News (Media Awareness Project) - US CA: Dude, Where's My Pain? |
Title: | US CA: Dude, Where's My Pain? |
Published On: | 2002-08-22 |
Source: | Wired News (US Web) |
Fetched On: | 2008-01-22 19:35:32 |
DUDE, WHERE'S MY PAIN?
San Diego-- Turning marijuana into a prescription medicine is a challenge
- -- and not just because pot is illegal.
Patients with cancer and AIDS insist that the nation's most popular
recreational drug relieves their pain and nausea, but as they get stoned
their motivation often vanishes too.

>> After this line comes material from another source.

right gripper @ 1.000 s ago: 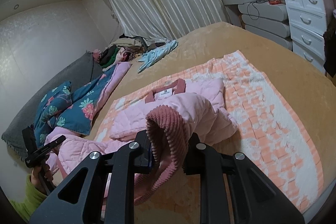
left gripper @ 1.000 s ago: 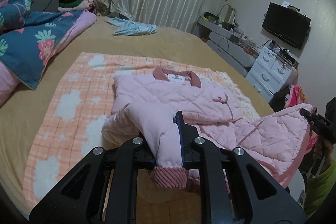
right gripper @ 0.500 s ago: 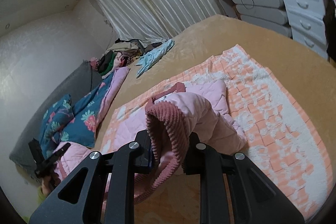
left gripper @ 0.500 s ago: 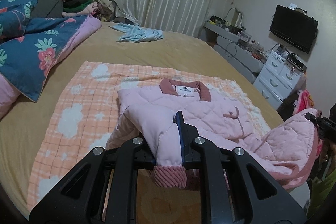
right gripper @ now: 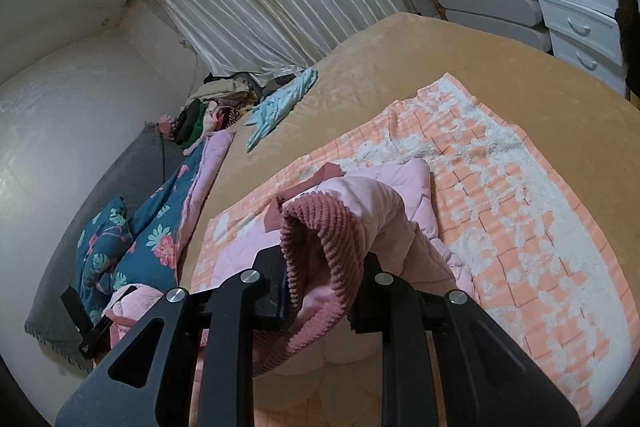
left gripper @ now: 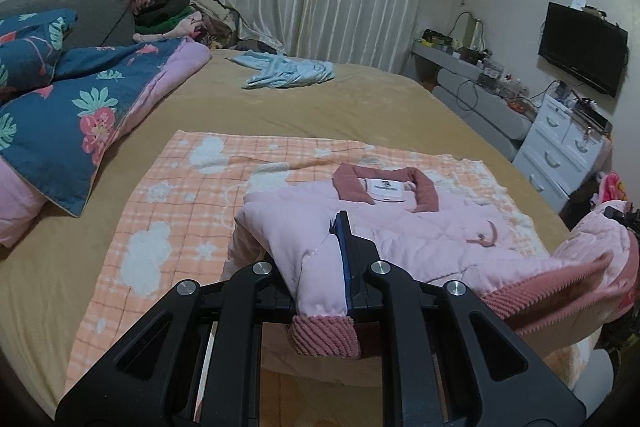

Not to mention that inhaling smoke
five times a day can increase sick people's risk of lung cancer and emphysema.
In a flurry of new research, scientists are trying to smoke out a solution.
They're developing ways to take the high out of marijuana and transfer its
legendary powers to an inhaler or a tablet patients put under their tongue.
But a British expert told an international convention of pain experts this
week that pot pills won't show up on pharmacy shelves anytime soon.
"We've got a long way to go," said Dr. Andrew Rice, a senior lecturer in
pain research at Imperial College in London, at the 10th World Congress on
Pain in San Diego. While people have used marijuana to relieve pain for
thousands of years, there's little scientific evidence that it actually
works in humans, he said.
New research projects may change all that.
In 1996, California became the first of eight states to allow sick people
to smoke marijuana to ease their symptoms. Three years later, state
legislators authorized funding for medical marijuana research projects at
the University of California at San Diego and its sister campus in San
Francisco.
While the federal government cracks down on the illegal cultivation and
trafficking of marijuana, the National Institute on Drug Abuse actually
provides the drug to researchers.
At UC San Diego, researchers sting the arms of test subjects with
capsaicin, the active ingredient in red chili peppers, and check to see if
they react differently to the pain after smoking pot.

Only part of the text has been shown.